Verängstigt reagierte sie: „Wieso?“
„Du bist meine Qual.“, gab er kühl zurück und begann zu reden:
„Über diese Monotonie dieser jämmerlichen Existenz kannst nur du hinwegtäuschen. Du gibst mir ein Gefühl, gar wunderbar ist es, und es hebt mich hoch hinaus in die Lüfte, zur Sonne nahe, welche mich wärmt und mich belebt. Doch es ist nur eine List, nur eine schlechte Farce, ein impertinentes Spiel des wahren Lebens. Denn diese Illusion, in der du mich wiegst, dieses Gefühl, mit dem du mich zu betrügen wagst, reißt mir die Haut vom Leibe, damit die Säuren der Realität mich verätzen können. Nicht du sollst auch noch wagen mich anzugreifen. Denn wenn ich zu deinem ästhetischem Anblick aufsehe und mich von deiner Güte verführen lasse, schleichen sich Schatten in meinen Geiste. Ungetüme, die mir aufzeigen, dass in dieser verdorbenen Welt, in diesem morbiden Konstrukt menschlicher Naivität, menschlicher Abgründe, menschlicher Ungeheuerlichkeit, nichts einen Wert hat. Und damit hacken sie auf der Ader meines Herzens herum, nur um mich besser quälen zu können. Du gehörst zum Teil dieses Plans. Ich weiß, dass nichts auf dieser Welt eine Rettung zustande kommen lassen vermag. Ich weiß, dass nichts auf dieser Welt noch erstrebenswerten Lebensinhalt hat. Ich weiß, dass nicht du eine Änderung bezwecken wirst, sondern nur noch mehr Leid. Auch wenn ich im Nu dahinvegetiere, bis ich verderbe und verrotte, so will ich mich doch wenigstens dagegen wehren. Gegen dich.“
Er wandte sich ihr zu und erhob seinen Schirm. Dann schlug er zu. Er schlug zu. Er schlug erneut zu. Mit Wucht traf er sie am Kopf, am Hals. Sie fiel zu Boden und schrie auf. Ihre Stimme, welche rein und süß klang, wie lasterloses Harfenspiel, wurde gebrochen, klirrte in den Raum.

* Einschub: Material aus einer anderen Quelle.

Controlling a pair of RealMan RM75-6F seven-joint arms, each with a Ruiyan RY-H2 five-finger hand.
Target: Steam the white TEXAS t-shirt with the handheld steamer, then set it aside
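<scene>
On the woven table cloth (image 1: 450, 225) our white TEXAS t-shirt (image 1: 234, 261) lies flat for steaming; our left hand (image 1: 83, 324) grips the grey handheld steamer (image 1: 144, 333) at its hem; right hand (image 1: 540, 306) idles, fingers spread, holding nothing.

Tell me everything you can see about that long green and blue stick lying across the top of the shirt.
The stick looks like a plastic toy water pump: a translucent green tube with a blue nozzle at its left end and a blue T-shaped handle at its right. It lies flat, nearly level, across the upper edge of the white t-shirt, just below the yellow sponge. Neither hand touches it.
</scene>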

Er erhob sich über ihr und hielt seinen Schirm, mit der stählernen Spitze nach unten gerichtet über ihr und sagte: „Ich befreie mich!“
Sie wusste nicht, ob es Regen war, oder echte Tränen, die sie in seinem verbittertem Gesicht zu sehen glaubte. Doch sie wusste, was auch immer er tat, sie würde ihn immer lieben. So schloss sie ihre kristallklaren blauen Augen und ließ los.
Er stach mit Wucht in ihr Herz hinein und durchbohrte es.
Sie schrie nicht mehr. Sie schrie nie wieder.
„Dein Blut.“, sagte er und redete weiter: „Dein tiefes rotes Blut wird mein Heil sein. Auch wenn ich in dieser Sekunde dein warmes Gesicht noch verschlingen möchte, und mir dich schon jetzt sehnlich zurückwünsche, so darf ich mich nie mehr von deinem rotem Haar und deinen roten Lippen, die den Duft und die Farbe eines reifen, frischen, prall gewachsenen Apfels tragen, verführen lassen. Auch wenn dieser Glanz, das einzige sein mag, welches dieses Grau durchbricht, diese Düsternis lichten könne. Das Einzige, das so stark wie die Sonne erstrahlt.“
Es wurde Dunkel. Das Zwielicht ward zum Dunkel verkommen und er verschmolz mit dieser. Nur ihr Blut leuchtete noch auf. Aber er hatte sie vernichtet, er konnte nicht anders. Er war ihr Gegenwesen. Sein Schmerz wurde Dunkelheit. Dunkelheit war sein Schmerz. Er ist letztlich die Dunkelheit geworden, denn sein Licht verstarb.
Es hörte auf zu Regnen.


by Lupus Terre (DLNT)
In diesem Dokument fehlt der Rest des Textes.